On Saturday, July 20, 2013 11:43:38 PM UTC-4, Pat Allan wrote:
>
> On 21/07/2013, at 1:40 PM, Daniel Vandersluis wrote: 
>
> > Sorry, it's the same index, I was just simplifying the names for the 
> purpose of this post and missed one. Sorry for the confusion :) 
>
> Ah rightio. The change in size is pretty crazy then! 
>
> > If the change was made prior to 2.0.11, wouldn't that mean that the 
> indexes previously would have been huge too? 
>
> I would have thought so, yes. 
>
> > I'm not sure I understand what you mean about sql_field_string - do 
> sql_field_strings take up significantly more space than sql_attr_strings 
> do? 
>
> There's no reason for them to at all. I don't know the dark arts behind 
> the Sphinx source code though (it's C and C++, neither of which I'm 
> confident with). 
>
> -- 
> Pat 
>
> > 
> >> On Saturday, July 20, 2013 11:18:40 PM UTC-4, Pat Allan wrote: 
> >> Further to this: I guess I was wrong about 2.0.11 using ordinal 
> attribute types instead of string attribute types - that change must have 
> come in earlier. 
> >> 
> >> sql_attr_string is a standard string attribute (not ordinal), and 
> sql_field_string stores the field value as a string attribute of the same 
> name *as well as* the field. The latter removes the need for the _sort 
> suffix you'll spot in sortable attributes in 2.x releases. 
> >> 
> >> I wouldn't expect there to be any difference between these two in terms 
> of file size though. But just to compare apples with apples - you had 
> user_core file sizes previously, but now it's candidate_user_core. Are 
> there other large and unnecessary string attributes in the CandidateUser 
> index? 
> >> 
> >> -- 
> >> Pat 
> >> 
> >> On 19/07/2013, at 4:25 AM, Daniel Vandersluis wrote: 
> >> 
> >> > Yeah, I was using 2.0.11 previously. There does not seem to be any 
> difference with removing sortable: true from the index definition (for 
> resumes.document), except that this line disappears from the generated 
> configuration file: sql_field_string = document. This seems to at least let 
> indexer complete properly, but the index size is still huge: 
> >> > 
> >> > indexing index 'candidate_user_core'... 
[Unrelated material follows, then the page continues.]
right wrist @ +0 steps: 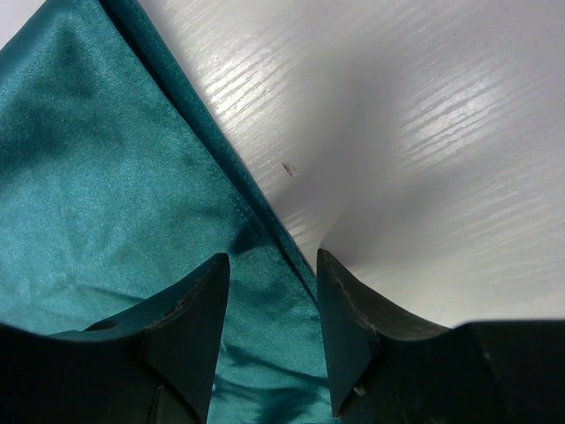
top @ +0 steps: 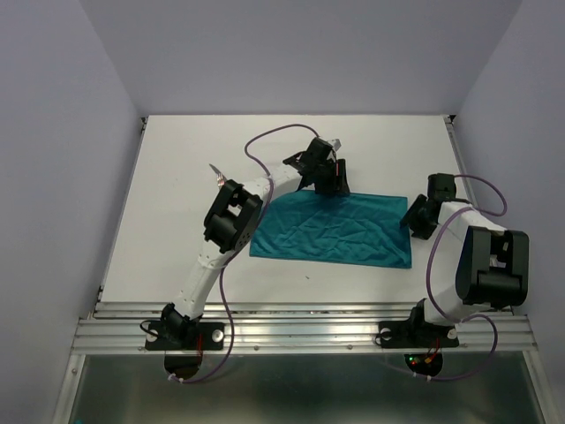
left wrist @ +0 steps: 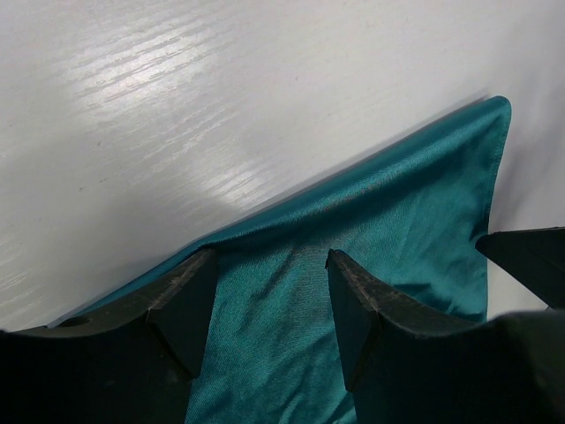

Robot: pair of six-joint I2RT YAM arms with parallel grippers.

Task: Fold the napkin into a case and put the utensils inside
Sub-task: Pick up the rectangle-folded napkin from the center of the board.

> >> > collected 199704 docs, 8478.8 MB 
> >> > 
> >> > It also takes a long time to go through the sorting "Mhits" step now. 
> I see how TS2 added sql_attr_string for the sort columns whereas TS3 adds 
> sql_field_string - that's what you're talking about right? Is there any way 
> to either a) get around this issue, or b) force TS to use the ordinal type? 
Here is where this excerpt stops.